Missense mutation c.415G>A was found in 3 siblings (patient 5/15, 10/15, 15/15) with severe hemophilia B in this study. This mutation has been reported previously in UCL Factor IX Mutation Database, in which Guanine was substituted to Adenine at nucleotide position 415. This substitution of nucleotide caused amino acid change from Glycine to Serine at codon 139 in EGF2 domain. In FIX protein, EGF domain is an active site of FIX protein, which can interact with its co-factor, substrate and interplay with other protein [19]. Deficiency of this EGF2 domain may decrease the ability of protein function.

Patient 10/14 and 11/15 with severe hemophilia B have nonsense mutation c.880C>T and c.1135C>T, respectively. These homozygous nonsense mutations have been reported in hemophilia B database previously. The substitutions of single nucleotide C>T at nucleotide position 880 and 1135, may lead to change codon of Arginine (CGA) to stop codon (TGA) at codon 294 and 379. The premature translation stop and truncated protein may generate an abnormal FIX protein with 293 amino acids and 378 amino acids, respectively when compared with normal protein with 461 amino acids. The incomplete protein sequence may decrease or destroy the structure and function of FIX protein.

Somatic mutation very rarely occurred in male when compared with germ-line mutation. Patient 11/15 was diagnosed hemophilia B disease with somatic nonsense mutation c.1135C>T at nucleotide position 1135 was shown in Figure 2. However, his mother 13/15, sister 14/15 and brother 12/15 were shown normal chromatograms without any homozygous or heterozygous mutation detected at nucleotide position 1135. The main factor causing somatic mutation in male is poorly understood.

blood-disorders-transfusion-homozygous-nonsense

Figure 2: Chromatograms show (A) a somatic homozygous nonsense mutation (c.1135C>T) was found in patient 11/15 and (B) his mother 13/15 was shown normal chromatograms without nonsense mutation at nucleotide position 1135.

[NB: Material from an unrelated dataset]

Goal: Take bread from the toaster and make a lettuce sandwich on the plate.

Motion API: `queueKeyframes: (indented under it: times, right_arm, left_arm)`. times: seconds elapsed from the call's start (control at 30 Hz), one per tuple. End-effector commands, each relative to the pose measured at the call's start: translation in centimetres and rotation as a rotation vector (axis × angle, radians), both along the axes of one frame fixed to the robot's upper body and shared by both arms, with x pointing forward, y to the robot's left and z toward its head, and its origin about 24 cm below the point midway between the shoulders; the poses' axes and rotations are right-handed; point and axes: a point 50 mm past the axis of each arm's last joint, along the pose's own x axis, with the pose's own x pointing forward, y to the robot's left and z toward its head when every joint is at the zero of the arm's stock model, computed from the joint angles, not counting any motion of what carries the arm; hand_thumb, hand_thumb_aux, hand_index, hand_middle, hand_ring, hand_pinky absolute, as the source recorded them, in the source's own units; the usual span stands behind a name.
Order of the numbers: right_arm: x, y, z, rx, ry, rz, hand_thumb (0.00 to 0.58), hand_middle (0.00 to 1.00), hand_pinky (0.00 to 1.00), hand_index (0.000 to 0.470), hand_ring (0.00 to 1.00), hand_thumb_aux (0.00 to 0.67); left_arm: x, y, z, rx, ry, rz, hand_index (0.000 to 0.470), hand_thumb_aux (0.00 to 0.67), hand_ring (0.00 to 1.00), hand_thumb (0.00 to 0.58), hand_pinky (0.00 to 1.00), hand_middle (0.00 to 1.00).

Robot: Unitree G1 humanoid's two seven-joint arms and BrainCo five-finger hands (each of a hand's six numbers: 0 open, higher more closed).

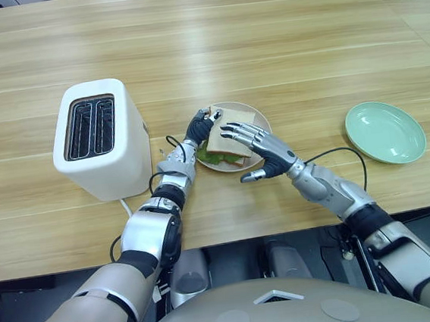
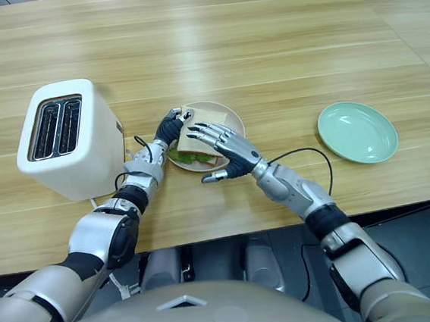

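Placement check: top slice [image 1: 234,121] lies tilted on lettuce [image 1: 210,159] on the plate [image 1: 263,123], toward the tabletop's [image 1: 264,42] front edge, just right of the toaster [image 1: 99,142], whose slots look empty. On its left corner the left hand [image 1: 196,125] is pinched, fingers curled around the bread. Over its right side the right hand [image 1: 264,152] is spread flat, holding nothing; contact unclear. So the slice sits between both hands, the right one nearer its middle. My read: next is lowering and squaring it. Risk: it skids off the lettuce. Spare green plate [image 1: 386,131] is well apart, toward the right edge.
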Motion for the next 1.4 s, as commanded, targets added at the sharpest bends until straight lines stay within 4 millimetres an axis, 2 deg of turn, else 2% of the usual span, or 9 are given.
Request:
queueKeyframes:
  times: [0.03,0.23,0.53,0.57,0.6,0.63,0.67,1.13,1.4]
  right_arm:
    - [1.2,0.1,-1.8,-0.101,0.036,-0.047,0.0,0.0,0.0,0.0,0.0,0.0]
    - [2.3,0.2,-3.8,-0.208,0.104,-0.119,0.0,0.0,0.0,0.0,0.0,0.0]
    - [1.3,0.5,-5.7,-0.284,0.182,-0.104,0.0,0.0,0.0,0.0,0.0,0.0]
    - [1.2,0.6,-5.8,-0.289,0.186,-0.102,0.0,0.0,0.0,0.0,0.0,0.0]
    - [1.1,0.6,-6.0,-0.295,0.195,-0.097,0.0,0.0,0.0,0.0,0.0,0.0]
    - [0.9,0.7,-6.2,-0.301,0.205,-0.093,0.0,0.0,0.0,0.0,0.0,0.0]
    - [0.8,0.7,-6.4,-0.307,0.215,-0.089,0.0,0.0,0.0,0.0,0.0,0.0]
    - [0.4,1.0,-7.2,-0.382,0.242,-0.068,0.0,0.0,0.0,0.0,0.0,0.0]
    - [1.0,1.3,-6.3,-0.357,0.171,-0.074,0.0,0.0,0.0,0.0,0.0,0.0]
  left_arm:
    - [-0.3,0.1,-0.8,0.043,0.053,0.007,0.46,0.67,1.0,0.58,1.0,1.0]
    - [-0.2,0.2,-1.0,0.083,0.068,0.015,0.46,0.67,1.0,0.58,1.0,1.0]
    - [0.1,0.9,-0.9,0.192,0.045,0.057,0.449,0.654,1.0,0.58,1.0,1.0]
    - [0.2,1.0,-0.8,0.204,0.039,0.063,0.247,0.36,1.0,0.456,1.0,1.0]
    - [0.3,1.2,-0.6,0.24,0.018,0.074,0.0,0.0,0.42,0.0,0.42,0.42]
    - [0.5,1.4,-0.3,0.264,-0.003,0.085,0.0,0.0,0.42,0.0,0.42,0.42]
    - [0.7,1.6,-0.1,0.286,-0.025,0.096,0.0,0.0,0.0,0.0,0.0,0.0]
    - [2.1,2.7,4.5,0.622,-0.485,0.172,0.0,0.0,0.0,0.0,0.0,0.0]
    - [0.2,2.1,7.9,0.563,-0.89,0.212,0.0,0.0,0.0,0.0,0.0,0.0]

Missense mutation c.1136G>A was found in Patient 4/14 with moderate hemophilia B and this missense mutation has been reported previously in hemophilia B database. The substitution of single nucleotide from Guanine to Adenine at nucleotide position 1136, leading to amino acids substitution from Arginine to Glutamine at codon 379 in SP domain. His mother 2/14 is a carrier with heterozygous missense mutation c.1136G/A. Additional heterozygous silent mutation c.1385A/G was also found at nucleotide position 1385 in one of her alleles. Chromatogram of silent mutation c.1385A/G of carrier 2/14 was shown in Figure 3. However, this silent mutation was not inherited by her son 4/14. Although substitution of nucleotide occurred in mutant allele from Adenine to Guanine, there is no significant change in stop codon (TAA → TGA).

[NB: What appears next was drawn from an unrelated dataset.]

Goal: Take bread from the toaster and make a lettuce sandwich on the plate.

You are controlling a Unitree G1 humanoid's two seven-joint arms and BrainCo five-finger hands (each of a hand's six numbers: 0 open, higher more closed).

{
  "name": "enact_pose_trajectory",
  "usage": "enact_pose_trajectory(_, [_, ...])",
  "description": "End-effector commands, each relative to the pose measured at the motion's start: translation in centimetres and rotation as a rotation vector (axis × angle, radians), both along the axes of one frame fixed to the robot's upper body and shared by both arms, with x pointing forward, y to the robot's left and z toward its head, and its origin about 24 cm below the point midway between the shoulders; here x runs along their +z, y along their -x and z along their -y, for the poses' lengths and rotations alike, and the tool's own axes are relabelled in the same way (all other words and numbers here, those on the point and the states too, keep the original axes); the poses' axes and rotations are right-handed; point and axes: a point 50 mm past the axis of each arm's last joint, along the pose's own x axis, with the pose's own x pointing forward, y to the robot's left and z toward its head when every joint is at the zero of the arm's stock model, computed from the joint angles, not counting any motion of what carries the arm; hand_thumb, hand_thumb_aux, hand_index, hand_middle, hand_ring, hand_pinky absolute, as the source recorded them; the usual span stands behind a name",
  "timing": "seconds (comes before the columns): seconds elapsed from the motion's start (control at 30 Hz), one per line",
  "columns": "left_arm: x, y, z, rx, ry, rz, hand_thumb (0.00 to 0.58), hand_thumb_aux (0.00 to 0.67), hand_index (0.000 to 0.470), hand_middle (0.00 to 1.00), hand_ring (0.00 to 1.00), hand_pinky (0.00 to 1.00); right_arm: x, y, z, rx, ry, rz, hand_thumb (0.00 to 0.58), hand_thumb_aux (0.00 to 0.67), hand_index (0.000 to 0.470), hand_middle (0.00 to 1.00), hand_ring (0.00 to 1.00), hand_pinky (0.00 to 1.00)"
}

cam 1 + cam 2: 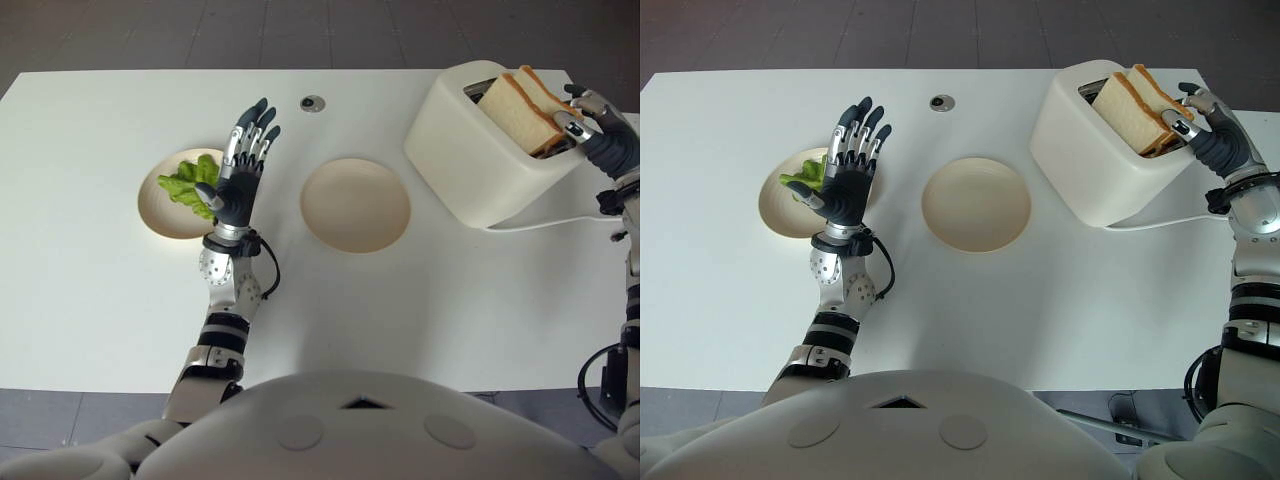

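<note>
Two bread slices (525, 105) in toaster (470, 150) | right hand (600, 132) pinching their edge | left hand (240, 180) spread beside lettuce (188, 186)

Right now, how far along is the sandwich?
Nothing is done yet: the middle plate is bare. In hand: the right hand grips the bread, standing in the toaster. Left: lettuce waits on the side plate by the open left hand.
</note>
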Motion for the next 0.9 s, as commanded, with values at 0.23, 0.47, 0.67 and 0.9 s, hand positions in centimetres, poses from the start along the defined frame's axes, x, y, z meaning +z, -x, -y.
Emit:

blood-disorders-transfusion-nucleotide-position

Figure 3: Chromatograms show (A) a heterozygous silent mutation (c.1385 A/G) was found in carrier 2/14 and (B) patient 4/14 was shown normal chromatogram without silent mutation at nucleotide position 1385.

Conclusion

Missense mutation is the most common mutation found in hemophilia B. Some mutations may or may not lead to effect the the structure and function of FIX protein based on the position of mutation in F9 gene. Novel mutation c.230T>G is a missense mutation occurred at exon 2 of F9 gene which has damaging impact to decrease the stability of the protein structure and function in Gla domain of FIX protein.

Acknowledgements

The authors thank the Director General of Health, Malaysia, for permission to publish this scientific paper. We would also like to thank Deputy Director General of Health (Research & Technical Support, Ministry of Health Malaysia) and the Director of the Institute for Medical Research for their support. This study was funded by the Ministry of Health Malaysia.

Disclosures

The authors stated that they had no interests which might be perceived as posing a conflict or bias.